Era cierto, medité un poco desconcertada. La rebeldía es esa capacidad del ser humano para resistirse a lo evidente, para comprenderse así misma fuera de la idea básica, de lo que se presume es normal, de lo que elabora la interpretación de lo que consideramos real. Pero ¿Quienes son rebeldes? ¿quienes realmente se asumen a dar el paso? ¿Quienes van más allá de creer que la rebeldía es necesaria para imaginarla imprescindible? Recordé las veces que mucha gente me había preguntado cuando “asentaría cabeza”, cuando “comenzaría a madurar” por mi insistencia en hacer las cosas a mi manera. ¿Eso me hacia rebelde?
No lo creía así. Me hacia simplemente individual.
- Tienes esa sonrisa — comenta M. mientras almorzamos juntos para celebrar haber logrado que su tutor pudiera leer su justificación dentro del lapso imposible. Me encojo de hombros.
- ¿Cual?
- Esa que siempre tienes cuando estás pensando — explica — seguro me vas a decir “Yo te lo dije”.

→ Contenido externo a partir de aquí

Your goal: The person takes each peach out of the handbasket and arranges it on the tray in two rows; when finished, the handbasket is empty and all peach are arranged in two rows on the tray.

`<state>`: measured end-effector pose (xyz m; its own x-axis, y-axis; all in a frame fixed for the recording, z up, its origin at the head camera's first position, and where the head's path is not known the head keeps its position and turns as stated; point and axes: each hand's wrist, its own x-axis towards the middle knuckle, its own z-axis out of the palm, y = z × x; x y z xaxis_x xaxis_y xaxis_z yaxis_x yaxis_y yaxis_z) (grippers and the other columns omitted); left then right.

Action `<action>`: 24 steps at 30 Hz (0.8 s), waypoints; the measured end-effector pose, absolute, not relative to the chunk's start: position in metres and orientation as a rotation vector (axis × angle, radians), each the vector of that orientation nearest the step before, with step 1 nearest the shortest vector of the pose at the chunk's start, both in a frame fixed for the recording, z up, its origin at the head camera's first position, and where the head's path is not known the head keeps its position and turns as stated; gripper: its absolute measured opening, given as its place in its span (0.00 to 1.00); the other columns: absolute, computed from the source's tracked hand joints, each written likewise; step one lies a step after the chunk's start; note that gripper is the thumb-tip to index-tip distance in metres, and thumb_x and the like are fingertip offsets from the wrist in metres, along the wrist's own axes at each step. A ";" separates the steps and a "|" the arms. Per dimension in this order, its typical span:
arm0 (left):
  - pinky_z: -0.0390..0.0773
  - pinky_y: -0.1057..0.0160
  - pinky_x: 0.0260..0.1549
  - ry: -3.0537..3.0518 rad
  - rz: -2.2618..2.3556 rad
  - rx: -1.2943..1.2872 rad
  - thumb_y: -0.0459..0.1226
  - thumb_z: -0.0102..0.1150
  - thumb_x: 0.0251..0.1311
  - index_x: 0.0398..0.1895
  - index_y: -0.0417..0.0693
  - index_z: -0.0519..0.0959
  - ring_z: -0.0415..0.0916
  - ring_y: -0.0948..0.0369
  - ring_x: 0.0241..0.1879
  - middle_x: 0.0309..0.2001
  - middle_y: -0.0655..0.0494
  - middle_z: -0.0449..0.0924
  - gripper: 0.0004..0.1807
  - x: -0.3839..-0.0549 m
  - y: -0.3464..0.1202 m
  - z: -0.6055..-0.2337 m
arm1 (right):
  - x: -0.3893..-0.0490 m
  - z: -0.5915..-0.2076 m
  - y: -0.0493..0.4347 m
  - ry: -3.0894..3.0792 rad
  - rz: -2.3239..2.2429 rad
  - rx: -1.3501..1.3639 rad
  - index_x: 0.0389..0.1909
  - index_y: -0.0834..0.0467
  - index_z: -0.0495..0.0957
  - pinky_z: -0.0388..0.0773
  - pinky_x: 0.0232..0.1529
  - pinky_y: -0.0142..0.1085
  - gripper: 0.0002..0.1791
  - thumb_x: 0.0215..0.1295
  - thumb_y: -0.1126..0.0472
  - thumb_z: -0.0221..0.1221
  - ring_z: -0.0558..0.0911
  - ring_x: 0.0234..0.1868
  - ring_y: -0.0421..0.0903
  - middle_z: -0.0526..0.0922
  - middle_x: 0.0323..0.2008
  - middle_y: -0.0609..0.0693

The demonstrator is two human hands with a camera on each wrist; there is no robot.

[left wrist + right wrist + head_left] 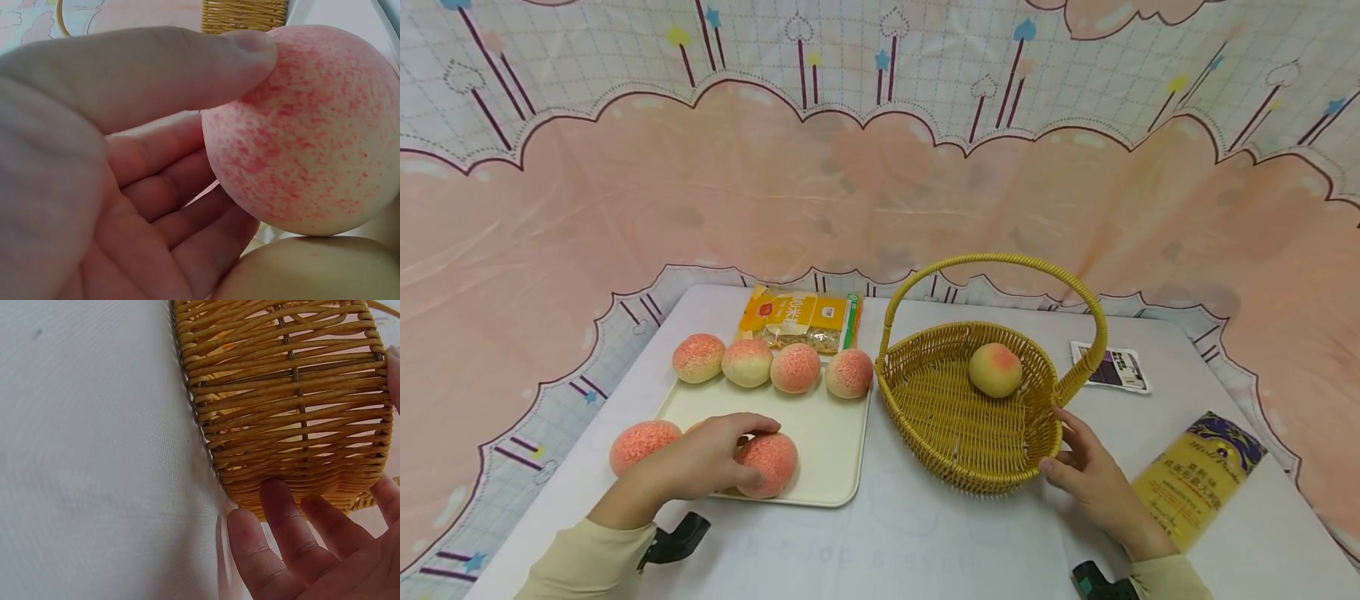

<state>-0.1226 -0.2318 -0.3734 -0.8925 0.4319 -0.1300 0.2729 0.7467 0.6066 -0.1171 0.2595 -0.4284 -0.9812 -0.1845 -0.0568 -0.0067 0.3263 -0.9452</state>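
My left hand holds a red-speckled peach near the front of the cream tray, thumb on one side and fingers on the other. The left wrist view shows the thumb across this peach, just above a paler peach. Another peach sits left of the hand, and one behind it is mostly hidden. My right hand grips the right edge of the yellow wicker basket, thumb at the rim and fingertips against the outer weave. One peach lies inside the basket.
Several peaches line the tray's back edge. Behind them lies a yellow food packet. Right of the basket are a small black-and-white packet and a gold-and-blue packet. The basket's tall handle arches over it.
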 end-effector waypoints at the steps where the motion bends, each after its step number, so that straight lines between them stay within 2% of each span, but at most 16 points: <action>1: 0.76 0.54 0.44 2.684 0.871 0.551 0.36 0.75 0.45 0.59 0.40 0.78 0.73 0.59 0.43 0.51 0.55 0.80 0.33 -0.123 -0.232 -0.373 | -0.117 -0.429 0.260 2.427 -1.733 -0.178 0.79 0.60 0.43 0.81 0.44 0.33 0.42 0.73 0.66 0.57 0.79 0.51 0.42 0.50 0.72 0.77; 4: 0.76 0.53 0.44 2.688 0.866 0.548 0.36 0.75 0.44 0.59 0.40 0.78 0.72 0.58 0.43 0.51 0.54 0.80 0.34 -0.123 -0.232 -0.373 | -0.117 -0.429 0.260 2.430 -1.727 -0.173 0.79 0.60 0.43 0.80 0.44 0.33 0.42 0.73 0.66 0.57 0.79 0.51 0.42 0.50 0.72 0.77; 9: 0.76 0.52 0.47 2.692 0.851 0.547 0.36 0.74 0.44 0.60 0.40 0.77 0.73 0.58 0.46 0.53 0.53 0.80 0.34 -0.122 -0.231 -0.372 | -0.117 -0.429 0.260 2.430 -1.713 -0.154 0.79 0.59 0.42 0.80 0.44 0.33 0.43 0.73 0.65 0.57 0.78 0.53 0.48 0.50 0.72 0.76; 18: 0.76 0.49 0.48 2.701 0.829 0.544 0.38 0.74 0.47 0.62 0.39 0.76 0.75 0.56 0.47 0.56 0.50 0.80 0.35 -0.124 -0.228 -0.371 | -0.117 -0.429 0.260 2.430 -1.718 -0.175 0.79 0.60 0.43 0.80 0.45 0.32 0.42 0.73 0.65 0.57 0.79 0.52 0.45 0.50 0.72 0.77; 20: 0.77 0.49 0.48 2.715 0.827 0.551 0.38 0.73 0.47 0.62 0.39 0.76 0.75 0.55 0.47 0.56 0.50 0.80 0.35 -0.123 -0.226 -0.369 | -0.117 -0.430 0.260 2.433 -1.718 -0.182 0.79 0.60 0.43 0.80 0.45 0.32 0.42 0.73 0.66 0.57 0.79 0.53 0.47 0.50 0.72 0.77; 24: 0.75 0.46 0.53 2.755 0.847 0.574 0.37 0.71 0.48 0.63 0.39 0.75 0.75 0.51 0.53 0.59 0.48 0.78 0.35 -0.121 -0.220 -0.366 | -0.117 -0.430 0.260 2.443 -1.714 -0.183 0.79 0.60 0.43 0.80 0.44 0.33 0.42 0.73 0.65 0.58 0.79 0.54 0.54 0.50 0.72 0.77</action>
<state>-0.1207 -0.2203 -0.3657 -0.9041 0.4202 -0.0769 0.3044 0.7600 0.5742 -0.1173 0.2602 -0.4297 -0.9811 -0.1861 -0.0535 -0.0130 0.3388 -0.9408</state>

- No lo haré — mastico con lentitud mi trozo de torta de chocolate y vuelvo a sonreír — en realidad estoy contenta de haberte ayudado.
- ¡Pensé me mandarías a la mierda por aquello de ser “rebelde y no obedecer a nadie”! — dijo. Y se le veía avergonzado. Casi le creí.
- Pude haberlo hecho, claro.
- Pero dejaste que me estrellara solo — adujo. Solté una risita. Lo miré directamente a los ojos.
- Siempre es más divertido que insultar — admití. M. sacudió la cabeza y tuvo el buen tino de no insistir en el tema. Pero me dedicó una de esas largas miradas inquietas suyas que nunca sé comprender muy bien.
- ¿Qué?
- Siempre te sales con la tuya ¿No?
Esta vez reí en voz alta. Casi me atraganto con el trozo de deliciosa torta de chocolate que no debería estar comiendo pero que estaba disfrutando con todo placer. Me gustó el sonido de mi risa y por una vez, me sentí cómoda, a pesar de mi torpeza. Una manera de crear un mundo particular, de construir una visión de lo individual que pueda no solo definirme, sino más allá, brindarme una manera de soñar.
C’est la vie.
Ningún tesista fue maltratado en la redacción de este artículo.